Among the entries below, only the lines starting at the one with "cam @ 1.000" and ending at the one with "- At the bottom", both included, are to be printed exactly.

PROVIDED RECORDS START

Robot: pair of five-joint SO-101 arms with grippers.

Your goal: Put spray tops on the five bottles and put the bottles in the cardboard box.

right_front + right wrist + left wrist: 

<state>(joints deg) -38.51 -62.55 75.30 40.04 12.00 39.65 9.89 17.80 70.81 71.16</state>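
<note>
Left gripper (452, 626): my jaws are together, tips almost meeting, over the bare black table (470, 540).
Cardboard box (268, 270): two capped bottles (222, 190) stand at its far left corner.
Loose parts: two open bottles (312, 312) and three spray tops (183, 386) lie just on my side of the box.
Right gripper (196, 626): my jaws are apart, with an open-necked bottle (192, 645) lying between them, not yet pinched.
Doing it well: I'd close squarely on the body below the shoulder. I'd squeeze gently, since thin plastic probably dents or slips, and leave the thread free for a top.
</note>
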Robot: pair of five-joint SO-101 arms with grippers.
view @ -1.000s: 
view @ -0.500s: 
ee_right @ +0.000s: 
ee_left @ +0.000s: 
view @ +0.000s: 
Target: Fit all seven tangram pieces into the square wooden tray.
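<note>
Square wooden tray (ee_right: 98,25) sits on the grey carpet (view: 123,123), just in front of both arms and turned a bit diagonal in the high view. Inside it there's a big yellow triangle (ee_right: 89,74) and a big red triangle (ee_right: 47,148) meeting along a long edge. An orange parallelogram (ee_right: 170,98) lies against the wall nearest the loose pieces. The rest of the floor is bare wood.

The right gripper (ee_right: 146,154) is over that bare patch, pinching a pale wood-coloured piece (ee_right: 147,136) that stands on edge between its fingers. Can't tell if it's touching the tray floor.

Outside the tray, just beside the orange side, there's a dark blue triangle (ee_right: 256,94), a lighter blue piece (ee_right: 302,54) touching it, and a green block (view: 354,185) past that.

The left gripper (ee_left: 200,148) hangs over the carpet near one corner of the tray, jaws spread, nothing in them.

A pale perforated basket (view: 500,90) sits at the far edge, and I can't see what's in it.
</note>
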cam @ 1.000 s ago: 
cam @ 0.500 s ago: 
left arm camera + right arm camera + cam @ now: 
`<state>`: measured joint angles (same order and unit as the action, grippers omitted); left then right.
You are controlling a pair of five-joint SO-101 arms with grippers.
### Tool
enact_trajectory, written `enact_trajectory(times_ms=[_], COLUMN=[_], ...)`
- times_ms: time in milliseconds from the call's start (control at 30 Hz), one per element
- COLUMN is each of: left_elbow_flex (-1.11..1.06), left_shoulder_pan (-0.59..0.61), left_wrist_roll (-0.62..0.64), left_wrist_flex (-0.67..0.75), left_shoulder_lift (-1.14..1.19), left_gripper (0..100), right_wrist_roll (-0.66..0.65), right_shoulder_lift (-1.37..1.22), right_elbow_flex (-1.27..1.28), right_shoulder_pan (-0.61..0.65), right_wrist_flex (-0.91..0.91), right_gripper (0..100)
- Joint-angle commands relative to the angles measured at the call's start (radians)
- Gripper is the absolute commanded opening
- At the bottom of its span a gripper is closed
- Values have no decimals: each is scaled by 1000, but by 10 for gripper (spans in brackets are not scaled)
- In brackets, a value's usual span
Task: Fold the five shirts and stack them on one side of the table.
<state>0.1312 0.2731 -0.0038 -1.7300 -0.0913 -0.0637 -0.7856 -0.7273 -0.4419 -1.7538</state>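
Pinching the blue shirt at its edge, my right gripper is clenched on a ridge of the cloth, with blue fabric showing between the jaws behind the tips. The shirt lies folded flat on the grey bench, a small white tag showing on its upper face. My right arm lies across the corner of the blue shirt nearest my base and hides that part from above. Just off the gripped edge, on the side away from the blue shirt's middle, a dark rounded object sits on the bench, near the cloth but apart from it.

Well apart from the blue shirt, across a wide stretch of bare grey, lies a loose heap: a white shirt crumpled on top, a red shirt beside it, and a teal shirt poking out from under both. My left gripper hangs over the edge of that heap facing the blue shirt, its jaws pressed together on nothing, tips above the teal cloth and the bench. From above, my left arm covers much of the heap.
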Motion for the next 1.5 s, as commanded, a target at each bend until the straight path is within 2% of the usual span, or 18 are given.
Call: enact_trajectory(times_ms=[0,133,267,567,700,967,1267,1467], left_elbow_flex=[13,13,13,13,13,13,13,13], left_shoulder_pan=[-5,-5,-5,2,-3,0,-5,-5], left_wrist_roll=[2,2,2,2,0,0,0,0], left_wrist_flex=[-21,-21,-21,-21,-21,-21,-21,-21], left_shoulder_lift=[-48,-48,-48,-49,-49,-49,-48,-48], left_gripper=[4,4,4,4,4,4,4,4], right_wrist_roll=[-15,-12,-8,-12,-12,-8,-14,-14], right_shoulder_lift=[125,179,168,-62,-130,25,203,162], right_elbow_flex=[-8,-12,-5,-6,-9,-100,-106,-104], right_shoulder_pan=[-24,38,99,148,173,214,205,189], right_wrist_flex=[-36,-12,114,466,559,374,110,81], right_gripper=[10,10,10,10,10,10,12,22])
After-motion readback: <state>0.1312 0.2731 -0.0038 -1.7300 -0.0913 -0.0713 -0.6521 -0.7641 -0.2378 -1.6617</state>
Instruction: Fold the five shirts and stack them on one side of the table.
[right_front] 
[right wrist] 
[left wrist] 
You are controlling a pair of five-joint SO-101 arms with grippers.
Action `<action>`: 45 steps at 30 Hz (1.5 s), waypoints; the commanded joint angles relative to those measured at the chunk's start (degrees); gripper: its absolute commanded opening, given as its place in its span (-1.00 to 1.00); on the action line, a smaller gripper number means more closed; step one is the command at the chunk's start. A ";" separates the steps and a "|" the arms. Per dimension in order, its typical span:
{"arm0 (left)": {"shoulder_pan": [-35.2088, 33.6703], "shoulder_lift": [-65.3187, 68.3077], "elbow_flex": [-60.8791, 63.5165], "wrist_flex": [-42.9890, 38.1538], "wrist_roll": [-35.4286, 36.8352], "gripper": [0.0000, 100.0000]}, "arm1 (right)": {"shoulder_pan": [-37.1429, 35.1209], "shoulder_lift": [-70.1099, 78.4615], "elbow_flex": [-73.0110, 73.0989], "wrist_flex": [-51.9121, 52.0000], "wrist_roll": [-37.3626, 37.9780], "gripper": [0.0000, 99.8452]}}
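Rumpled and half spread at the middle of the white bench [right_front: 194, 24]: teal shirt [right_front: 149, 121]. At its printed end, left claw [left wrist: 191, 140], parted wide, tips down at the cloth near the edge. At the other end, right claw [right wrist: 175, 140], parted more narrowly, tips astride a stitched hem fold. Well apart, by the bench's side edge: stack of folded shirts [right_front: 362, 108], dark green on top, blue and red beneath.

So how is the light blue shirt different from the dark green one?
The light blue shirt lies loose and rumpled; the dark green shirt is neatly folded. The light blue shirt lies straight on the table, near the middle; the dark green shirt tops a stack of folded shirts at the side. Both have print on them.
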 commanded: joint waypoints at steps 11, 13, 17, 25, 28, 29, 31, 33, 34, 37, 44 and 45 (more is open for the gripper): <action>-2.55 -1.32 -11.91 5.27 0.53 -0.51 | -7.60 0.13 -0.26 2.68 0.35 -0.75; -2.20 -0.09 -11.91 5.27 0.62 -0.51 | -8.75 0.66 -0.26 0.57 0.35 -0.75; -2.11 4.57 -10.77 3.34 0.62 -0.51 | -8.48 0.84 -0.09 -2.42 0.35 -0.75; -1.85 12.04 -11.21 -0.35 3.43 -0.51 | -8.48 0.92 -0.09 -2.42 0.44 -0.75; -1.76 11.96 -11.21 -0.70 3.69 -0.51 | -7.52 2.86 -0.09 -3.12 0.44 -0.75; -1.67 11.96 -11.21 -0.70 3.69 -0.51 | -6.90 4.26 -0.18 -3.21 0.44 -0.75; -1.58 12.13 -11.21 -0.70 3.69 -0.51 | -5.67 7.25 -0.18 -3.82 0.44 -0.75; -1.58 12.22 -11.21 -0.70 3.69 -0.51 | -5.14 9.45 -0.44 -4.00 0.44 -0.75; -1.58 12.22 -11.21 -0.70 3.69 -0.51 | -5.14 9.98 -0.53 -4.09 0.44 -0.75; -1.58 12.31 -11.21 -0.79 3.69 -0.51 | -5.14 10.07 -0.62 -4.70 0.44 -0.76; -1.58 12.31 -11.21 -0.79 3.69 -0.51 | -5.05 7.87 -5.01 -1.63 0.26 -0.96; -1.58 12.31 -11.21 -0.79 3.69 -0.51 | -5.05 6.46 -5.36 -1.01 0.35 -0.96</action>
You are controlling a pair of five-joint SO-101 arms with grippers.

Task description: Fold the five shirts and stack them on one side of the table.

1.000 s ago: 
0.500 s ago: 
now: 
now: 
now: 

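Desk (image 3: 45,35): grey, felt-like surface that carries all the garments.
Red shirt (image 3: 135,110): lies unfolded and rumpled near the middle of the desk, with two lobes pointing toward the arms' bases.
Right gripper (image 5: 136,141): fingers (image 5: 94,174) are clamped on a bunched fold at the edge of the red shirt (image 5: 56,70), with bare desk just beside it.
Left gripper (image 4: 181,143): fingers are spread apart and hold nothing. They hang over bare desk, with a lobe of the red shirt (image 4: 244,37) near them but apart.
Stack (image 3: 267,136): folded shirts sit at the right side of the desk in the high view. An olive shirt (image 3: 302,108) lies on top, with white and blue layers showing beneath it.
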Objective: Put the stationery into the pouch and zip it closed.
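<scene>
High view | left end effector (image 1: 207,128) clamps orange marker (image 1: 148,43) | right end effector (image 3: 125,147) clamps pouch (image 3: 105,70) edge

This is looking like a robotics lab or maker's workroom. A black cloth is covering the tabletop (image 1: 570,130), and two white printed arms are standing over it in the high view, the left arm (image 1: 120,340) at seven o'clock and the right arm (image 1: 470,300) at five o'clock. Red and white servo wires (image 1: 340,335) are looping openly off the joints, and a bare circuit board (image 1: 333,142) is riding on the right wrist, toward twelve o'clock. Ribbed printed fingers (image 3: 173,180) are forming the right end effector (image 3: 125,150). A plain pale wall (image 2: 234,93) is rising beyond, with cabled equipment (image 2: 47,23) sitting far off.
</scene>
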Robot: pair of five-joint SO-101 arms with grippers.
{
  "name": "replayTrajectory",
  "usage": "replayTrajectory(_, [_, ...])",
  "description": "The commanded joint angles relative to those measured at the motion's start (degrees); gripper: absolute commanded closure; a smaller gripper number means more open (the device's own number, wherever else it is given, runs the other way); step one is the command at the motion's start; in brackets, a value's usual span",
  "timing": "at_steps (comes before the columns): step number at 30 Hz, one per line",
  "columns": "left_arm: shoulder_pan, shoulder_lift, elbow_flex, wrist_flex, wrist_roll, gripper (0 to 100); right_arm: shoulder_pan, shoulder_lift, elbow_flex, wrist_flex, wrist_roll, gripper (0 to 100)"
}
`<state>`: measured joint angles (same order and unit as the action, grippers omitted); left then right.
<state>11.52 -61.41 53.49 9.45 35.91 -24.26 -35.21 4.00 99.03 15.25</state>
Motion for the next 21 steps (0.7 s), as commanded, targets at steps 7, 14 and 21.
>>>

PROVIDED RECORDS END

**RESPONSE BOX**
cam @ 1.000 s ago: 
cam @ 0.500 s ago: 
left arm camera + right arm camera + cam @ now: 
`<state>`: measured joint angles (same order and unit as the action, grippers omitted); left then right.
You are controlling a pair of five-joint SO-101 arms with grippers.
### Tool
enact_trajectory, written `enact_trajectory(times_ms=[_], COLUMN=[_], ...)`
- times_ms: time in milliseconds from the call's start (control at 30 Hz), one per element
- COLUMN is each of: left_elbow_flex (-1.11..1.06), left_shoulder_pan (-0.59..0.61), left_wrist_roll (-0.62..0.64), left_wrist_flex (-0.67..0.75), left_shoulder_lift (-1.14..1.19), left_gripper (0..100), right_wrist_roll (-0.66..0.65), right_shoulder_lift (-1.37..1.22), right_elbow_flex (-1.27..1.28), right_shoulder_pan (-0.61..0.65), right_wrist_flex (-0.91..0.91), right_gripper (0..100)
- Joint-angle commands relative to the angles measured at the call's start (radians)
- Gripper is the absolute commanded opening
- At the bottom of its span a gripper is closed

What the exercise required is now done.